Syama Prasad Mookerjee Port (SMP), Kolkata, is planning several measures to increase productivity and reduce the turn around time for ships calling on the port facilities at Haldia and Kolkata. If things go as planned, night navigation of vessels between the pilotage point at Sagar and the Kolkata Dock System (KDS) — a distance of nearly 130 km — will be possible soon. Ships do sail between Sagar and the Haldia Dock Complex (HDC) after dark.
“HDC gets to use both tides whereas KDS can only use one unless both come in during the day. The River Hooghly comprises of bars and bends that ships have to negotiate. The pilots on board also have to make out the distance from shore to avoid running aground. This is not always possible in the dark. What we are planning is a set of virtual buoys that pilots can see on the laptops and take corrective measures if required.
“Experts from the Port of Antwerp and IIT, Madras are carrying out a study. My estimate is that ships will be saving nearly 7-8 hours between Sagar and Kolkata. They can move with the favourable tide at any time of the day or night. Now, they have to wait for daybreak even if the tide is favourable,” Vinit Kumar, chairman, SMP, Kolkata, said on Monday while announcing the Port’s performance in 2021-22.
In 2021-22, SMP, Kolkata did register higher net and operating profits as compared to 2020-21 but suffered a bit due to drop in iron ore and coal cargo. While exporters stayed away from iron ore due to drop in price, fluctuations in the rate of coal affected shipments, Kumar said. However, there was an increase in rail traffic during the fiscal by about 2 million tonnes. SMP, Kolkata has also opened some of its railway sidings for inland traffic.
“During the year, we invested in Outer Terminal 2 in Haldia. This will facilitate the movement of edible oil. We set up a 1Mw solar power plant at Haldia and a Reefer Park as well. The Reefer Park (for refrigerated containers) will help in the export of items like shrimp. Mechanisation of berths at Haldia and Kolkata have also begun.
Our transhipment and transloading projects at the anchorages at Sandheads and Sagar have been a great success. In 2021-22, we handled 14 Cape size vessels as compared to 7 in 2020-21. At Sagar, we can carry out operations throughout the year from vessels carrying 60-65,000 tonnes. The Ship To Ship (STS) transfer of LPG has also been a huge success. Oil companies are saving nearly Rs 3 crore per consignment. Our handling of LPG rose to about 5 million tonnes in 2021-22,” the Port chairman added.
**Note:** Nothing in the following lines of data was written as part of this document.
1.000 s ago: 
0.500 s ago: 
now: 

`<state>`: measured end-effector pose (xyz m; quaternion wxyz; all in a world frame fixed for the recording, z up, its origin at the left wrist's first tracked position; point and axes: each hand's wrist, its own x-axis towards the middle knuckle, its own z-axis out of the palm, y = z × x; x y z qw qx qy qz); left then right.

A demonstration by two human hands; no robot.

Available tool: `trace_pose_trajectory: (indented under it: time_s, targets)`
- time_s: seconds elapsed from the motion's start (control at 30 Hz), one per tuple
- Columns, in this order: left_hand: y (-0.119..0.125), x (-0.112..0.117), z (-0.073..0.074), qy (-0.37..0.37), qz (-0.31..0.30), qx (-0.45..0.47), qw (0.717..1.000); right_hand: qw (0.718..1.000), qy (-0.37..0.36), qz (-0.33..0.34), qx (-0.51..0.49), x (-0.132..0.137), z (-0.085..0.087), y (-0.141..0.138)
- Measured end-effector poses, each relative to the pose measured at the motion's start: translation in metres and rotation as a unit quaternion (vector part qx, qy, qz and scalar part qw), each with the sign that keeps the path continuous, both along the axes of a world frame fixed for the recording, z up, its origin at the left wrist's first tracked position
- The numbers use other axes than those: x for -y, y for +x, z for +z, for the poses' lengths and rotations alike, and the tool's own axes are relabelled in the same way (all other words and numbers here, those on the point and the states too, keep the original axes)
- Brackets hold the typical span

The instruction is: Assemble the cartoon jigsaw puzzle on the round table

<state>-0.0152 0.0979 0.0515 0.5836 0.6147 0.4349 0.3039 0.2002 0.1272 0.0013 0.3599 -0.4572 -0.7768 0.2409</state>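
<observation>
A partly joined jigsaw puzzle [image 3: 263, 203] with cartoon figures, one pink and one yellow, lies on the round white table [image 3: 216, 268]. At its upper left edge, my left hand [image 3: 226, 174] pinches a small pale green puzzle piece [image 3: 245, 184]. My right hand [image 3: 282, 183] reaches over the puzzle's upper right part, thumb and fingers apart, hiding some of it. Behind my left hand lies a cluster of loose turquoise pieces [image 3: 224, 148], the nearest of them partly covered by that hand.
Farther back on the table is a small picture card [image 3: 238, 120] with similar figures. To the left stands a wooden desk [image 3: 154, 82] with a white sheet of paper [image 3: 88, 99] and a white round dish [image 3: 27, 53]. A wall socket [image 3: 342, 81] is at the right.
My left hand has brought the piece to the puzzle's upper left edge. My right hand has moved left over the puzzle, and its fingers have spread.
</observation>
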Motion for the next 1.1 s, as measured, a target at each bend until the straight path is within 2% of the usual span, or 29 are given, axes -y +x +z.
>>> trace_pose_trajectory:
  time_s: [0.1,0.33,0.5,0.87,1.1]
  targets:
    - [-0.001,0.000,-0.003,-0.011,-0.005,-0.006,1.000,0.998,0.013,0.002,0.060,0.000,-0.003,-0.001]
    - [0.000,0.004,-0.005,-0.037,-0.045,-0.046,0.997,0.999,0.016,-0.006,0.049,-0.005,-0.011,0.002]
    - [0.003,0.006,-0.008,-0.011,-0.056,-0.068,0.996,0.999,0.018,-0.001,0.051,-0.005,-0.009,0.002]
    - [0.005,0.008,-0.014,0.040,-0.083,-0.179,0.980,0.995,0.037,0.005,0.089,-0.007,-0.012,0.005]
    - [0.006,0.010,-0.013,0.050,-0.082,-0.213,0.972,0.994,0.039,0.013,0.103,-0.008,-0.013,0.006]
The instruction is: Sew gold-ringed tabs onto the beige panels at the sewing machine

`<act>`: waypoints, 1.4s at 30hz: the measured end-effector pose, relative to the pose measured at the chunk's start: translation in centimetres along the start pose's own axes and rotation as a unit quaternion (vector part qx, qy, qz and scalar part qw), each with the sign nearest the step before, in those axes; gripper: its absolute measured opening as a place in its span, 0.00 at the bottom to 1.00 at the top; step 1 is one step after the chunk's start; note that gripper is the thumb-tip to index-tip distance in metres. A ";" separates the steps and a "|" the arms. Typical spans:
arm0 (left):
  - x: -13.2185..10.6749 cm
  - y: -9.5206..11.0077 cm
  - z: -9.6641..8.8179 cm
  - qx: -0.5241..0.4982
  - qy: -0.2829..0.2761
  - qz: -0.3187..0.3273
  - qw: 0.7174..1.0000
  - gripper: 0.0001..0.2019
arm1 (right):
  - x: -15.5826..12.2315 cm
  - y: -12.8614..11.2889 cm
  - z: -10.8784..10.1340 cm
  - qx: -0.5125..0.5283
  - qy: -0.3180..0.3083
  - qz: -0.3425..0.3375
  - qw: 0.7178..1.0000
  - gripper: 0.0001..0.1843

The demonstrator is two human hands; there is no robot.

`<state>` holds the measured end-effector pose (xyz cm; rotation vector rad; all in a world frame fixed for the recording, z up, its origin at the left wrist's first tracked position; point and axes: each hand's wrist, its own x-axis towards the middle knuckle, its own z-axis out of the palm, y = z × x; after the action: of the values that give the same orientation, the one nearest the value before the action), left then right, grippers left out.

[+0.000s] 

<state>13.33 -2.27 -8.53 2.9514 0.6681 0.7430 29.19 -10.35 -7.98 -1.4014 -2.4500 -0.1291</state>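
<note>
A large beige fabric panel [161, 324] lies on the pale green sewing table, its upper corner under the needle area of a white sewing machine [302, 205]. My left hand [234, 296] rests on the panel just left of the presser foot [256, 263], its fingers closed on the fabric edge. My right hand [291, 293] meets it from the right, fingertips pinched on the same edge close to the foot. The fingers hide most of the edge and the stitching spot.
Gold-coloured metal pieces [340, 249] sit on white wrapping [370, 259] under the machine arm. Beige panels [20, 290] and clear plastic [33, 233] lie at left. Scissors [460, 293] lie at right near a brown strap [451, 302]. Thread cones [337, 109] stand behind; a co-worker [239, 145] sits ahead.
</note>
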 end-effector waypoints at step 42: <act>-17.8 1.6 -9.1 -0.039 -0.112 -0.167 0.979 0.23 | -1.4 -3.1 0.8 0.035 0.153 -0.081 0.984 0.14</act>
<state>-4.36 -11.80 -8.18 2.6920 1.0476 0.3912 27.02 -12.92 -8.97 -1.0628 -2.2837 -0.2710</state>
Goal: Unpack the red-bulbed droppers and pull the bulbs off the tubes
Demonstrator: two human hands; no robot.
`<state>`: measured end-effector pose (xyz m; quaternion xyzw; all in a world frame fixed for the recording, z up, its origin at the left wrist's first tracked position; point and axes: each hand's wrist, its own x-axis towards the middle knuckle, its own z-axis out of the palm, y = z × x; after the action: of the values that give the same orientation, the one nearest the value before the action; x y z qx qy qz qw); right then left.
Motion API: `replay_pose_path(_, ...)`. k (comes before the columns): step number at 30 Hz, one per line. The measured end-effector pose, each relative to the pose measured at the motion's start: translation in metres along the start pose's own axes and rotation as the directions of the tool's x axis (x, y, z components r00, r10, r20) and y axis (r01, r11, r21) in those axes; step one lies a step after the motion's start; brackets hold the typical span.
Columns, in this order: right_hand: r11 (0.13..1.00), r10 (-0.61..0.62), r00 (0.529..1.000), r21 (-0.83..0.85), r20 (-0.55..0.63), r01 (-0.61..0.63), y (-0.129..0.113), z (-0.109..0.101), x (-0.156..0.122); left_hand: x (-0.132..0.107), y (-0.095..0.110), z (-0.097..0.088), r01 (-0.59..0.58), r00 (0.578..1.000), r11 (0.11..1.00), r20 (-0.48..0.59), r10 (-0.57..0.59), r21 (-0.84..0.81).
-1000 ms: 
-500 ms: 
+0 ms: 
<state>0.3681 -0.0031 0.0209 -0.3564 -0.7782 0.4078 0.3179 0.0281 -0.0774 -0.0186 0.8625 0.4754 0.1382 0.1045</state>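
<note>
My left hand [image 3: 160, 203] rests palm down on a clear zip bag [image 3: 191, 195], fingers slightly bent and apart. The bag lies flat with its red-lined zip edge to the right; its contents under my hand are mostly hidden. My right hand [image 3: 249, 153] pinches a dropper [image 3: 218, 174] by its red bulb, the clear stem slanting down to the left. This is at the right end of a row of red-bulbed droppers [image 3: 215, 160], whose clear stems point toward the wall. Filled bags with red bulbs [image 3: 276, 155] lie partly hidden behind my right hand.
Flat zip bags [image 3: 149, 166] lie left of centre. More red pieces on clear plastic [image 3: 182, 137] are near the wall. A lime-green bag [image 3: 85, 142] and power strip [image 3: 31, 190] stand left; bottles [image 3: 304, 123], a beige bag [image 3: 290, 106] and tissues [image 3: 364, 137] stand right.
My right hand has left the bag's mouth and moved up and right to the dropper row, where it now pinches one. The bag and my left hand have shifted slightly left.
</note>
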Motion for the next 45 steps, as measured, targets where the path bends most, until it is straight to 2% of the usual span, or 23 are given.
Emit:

SMP, Kolkata has also started the movement of LPG to Bangladesh in a big way. Two ‘floater’ vessels have been stationed at the Sagar anchorage. These basically work as floating tanks into which ships pump in LPG. This LPG is then transferred to 3,000-5,000 tonne barges and sailed to the Mongla port in Bangladesh.
The ship repair facilities at Netaji Subhas Dock (NSD) and Kidderpore Dock (KPD) in Kolkata have also started yielding profits. While two dry docks at NSD are being operated for this purpose by Cochin Shipyard Ltd, 3 at KPD are being used by Garden Reach Shipbuilders and Engineers (GRSE) Ltd.
According to the chairman, GRSE has already repaired 3-4 ships at KPD while 6 large ones have been handled at NSD. SMP, Kolkata is likely to earn Rs 2-3 crore from the operations at the NSD dry docks alone.
“As we upgrade our berths, they will be made Rail Mounted Quayside Crane (RMQC) compliant for greater output. This is happening at berths 7 and 8 of KPD as well. The tendering process for the feasibility study for a tunnel under the River Hooghly to connect Kolkata to Howrah will start from May 26. This study should be over in 6-8 months. If the tunnel is feasible and gets constructed, traffic congestion in the port area of the city will no longer exist,” Kumar said.
The Port is looking forward to handling 61-62 million tonnes in 2022-23 as compared to 58.175 million tonnes handled in 2021-22.